Un político de nación -no un patriotero lenguaraz, no un chovinista, no un redentor tendencioso- ha entendido que su acción no puede desprenderse de esos vínculos e intereses nacionales; de esa empatía, ese pacto irrenunciable con la identidad colectiva y la responsabilidad con el compatriota. En especial cuando, por causa de la injusticia y el abandono de la ley, el sufrimiento de este último se vuelve inadmisible. Las ideas del líder están destinadas por tanto a influir en el desarrollo de una sociedad específica que, siendo la suya, es también de muchos.

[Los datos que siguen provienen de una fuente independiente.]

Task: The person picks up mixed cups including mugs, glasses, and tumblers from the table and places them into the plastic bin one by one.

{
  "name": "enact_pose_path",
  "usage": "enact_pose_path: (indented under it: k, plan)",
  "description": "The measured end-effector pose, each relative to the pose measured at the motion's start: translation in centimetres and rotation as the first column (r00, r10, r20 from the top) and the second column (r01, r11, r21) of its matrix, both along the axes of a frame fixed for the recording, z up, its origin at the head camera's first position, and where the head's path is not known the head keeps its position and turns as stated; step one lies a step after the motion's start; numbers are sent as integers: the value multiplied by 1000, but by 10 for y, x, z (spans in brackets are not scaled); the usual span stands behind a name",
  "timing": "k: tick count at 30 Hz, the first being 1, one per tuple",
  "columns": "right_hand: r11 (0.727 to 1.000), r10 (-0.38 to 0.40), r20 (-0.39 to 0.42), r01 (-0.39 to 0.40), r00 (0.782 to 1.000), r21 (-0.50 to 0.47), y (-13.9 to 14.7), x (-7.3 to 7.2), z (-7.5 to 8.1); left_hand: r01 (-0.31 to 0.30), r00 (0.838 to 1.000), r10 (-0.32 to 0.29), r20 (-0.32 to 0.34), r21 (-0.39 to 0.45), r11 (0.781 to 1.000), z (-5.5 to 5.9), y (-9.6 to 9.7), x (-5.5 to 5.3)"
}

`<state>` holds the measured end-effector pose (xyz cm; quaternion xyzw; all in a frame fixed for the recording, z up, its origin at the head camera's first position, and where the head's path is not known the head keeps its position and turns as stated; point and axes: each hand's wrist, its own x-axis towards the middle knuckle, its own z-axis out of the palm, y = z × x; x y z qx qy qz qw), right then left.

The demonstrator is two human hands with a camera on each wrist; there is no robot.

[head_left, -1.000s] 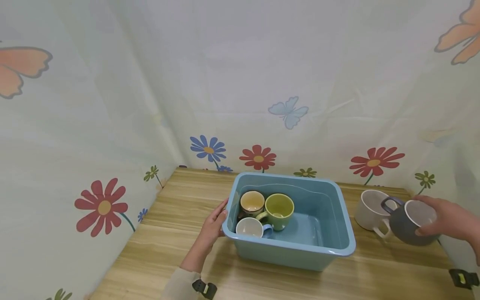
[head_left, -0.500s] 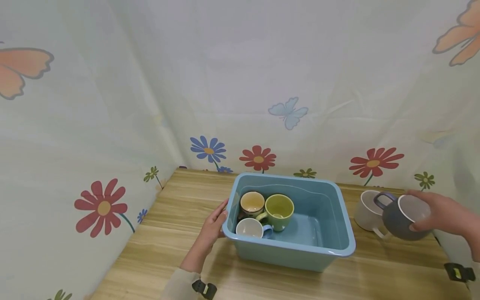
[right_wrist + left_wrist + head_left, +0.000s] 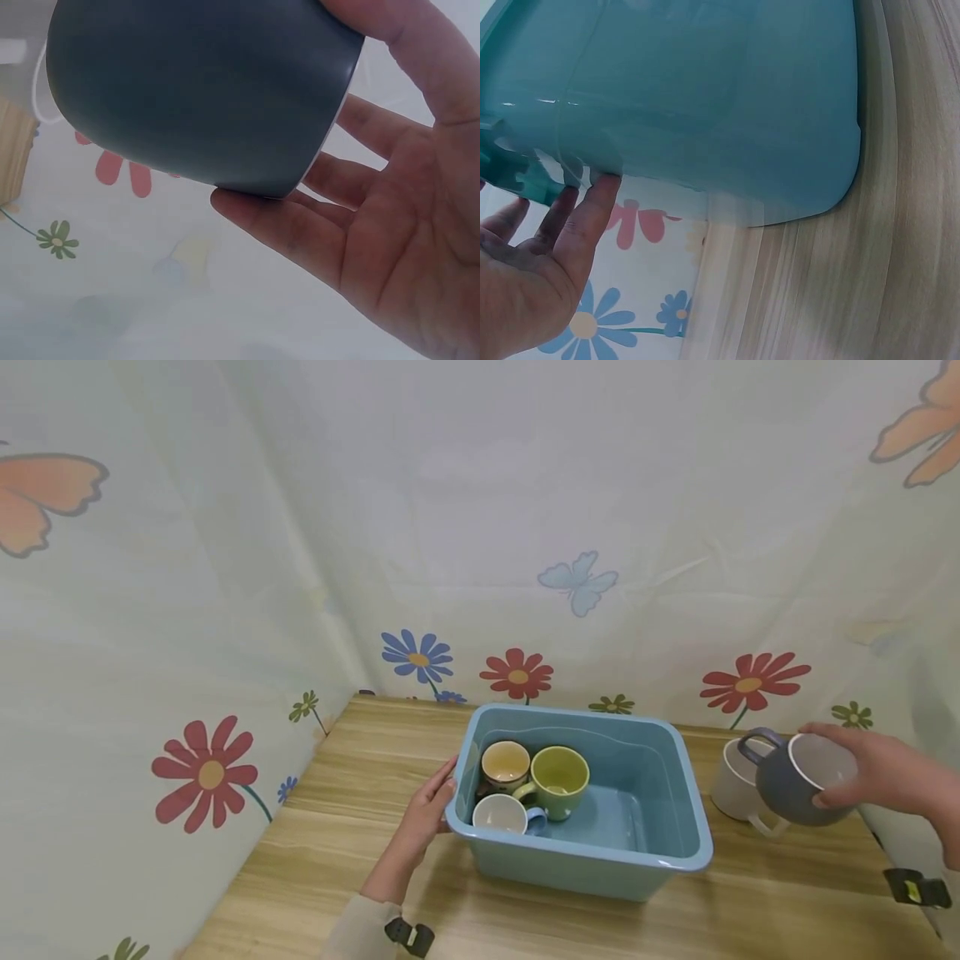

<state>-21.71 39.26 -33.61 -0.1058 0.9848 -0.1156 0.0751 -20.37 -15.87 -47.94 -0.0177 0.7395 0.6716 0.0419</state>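
A dark grey-blue mug with a pale inside is held up by my right hand, thumb and fingers across its rim and side. It tilts, mouth toward the hand, its handle pointing away. In the right wrist view the mug hides part of the grip. Behind it a white mug stands on the table, partly covered. My left hand rests against the left side of a blue plastic tub. In the left wrist view extended fingers touch the tub's outer wall.
Inside the tub, at its left, sit a cream-lined cup, a green mug and a white-lined cup with a blue handle. The wood-grain table meets a flower-printed curtain at the back and sides.
My right hand has carried the grey-blue mug a little left and up, so it covers more of the white mug. The left hand and tub stay in place.
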Motion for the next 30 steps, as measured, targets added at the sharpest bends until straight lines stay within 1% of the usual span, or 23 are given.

Ideas que están indisolublemente casadas, a su vez, con la promoción de esa capacidad individual que potencia el entre-nos, la autonomía, la madurez política que hace falta para curar la tenaz adicción a la figura de autoridad. De ahí la decisión de eludir el “yo”, subraya Caballero, “pronombre distintivo de la egomanía de tiranos y antitiranos, y sustituirlo por el ‘nosotros’…” Y de ahí la importancia de esas moledoras de ego, los partidos políticos: instituciones claves en la tarea de domesticar el alma, los impulsos personalistas, y dotar al militante de razón práctica para encarnar la voluntad colectiva.

La nación, en fin, no es un simple accidente en la biografía del político. Es su signo y su marco de acción. La búsqueda de bien común encuentra en este caso un magnífico vehículo. Los liderazgos históricamente relevantes suelen serlo porque las sociedades identifican en ellos el empuje y la sensibilidad para generar cambios; transformaciones de fondo que resultan de imaginar ese destino compartido, de reconciliarnos con la patria diversa que somos, de aplicar suturas piadosas en el gentilicio y juntar los trozos que se han dispersado. En esta hora menguada para venezolanos agredidos desde todos los flancos, he allí una oferta y una labor que resultan indispensables.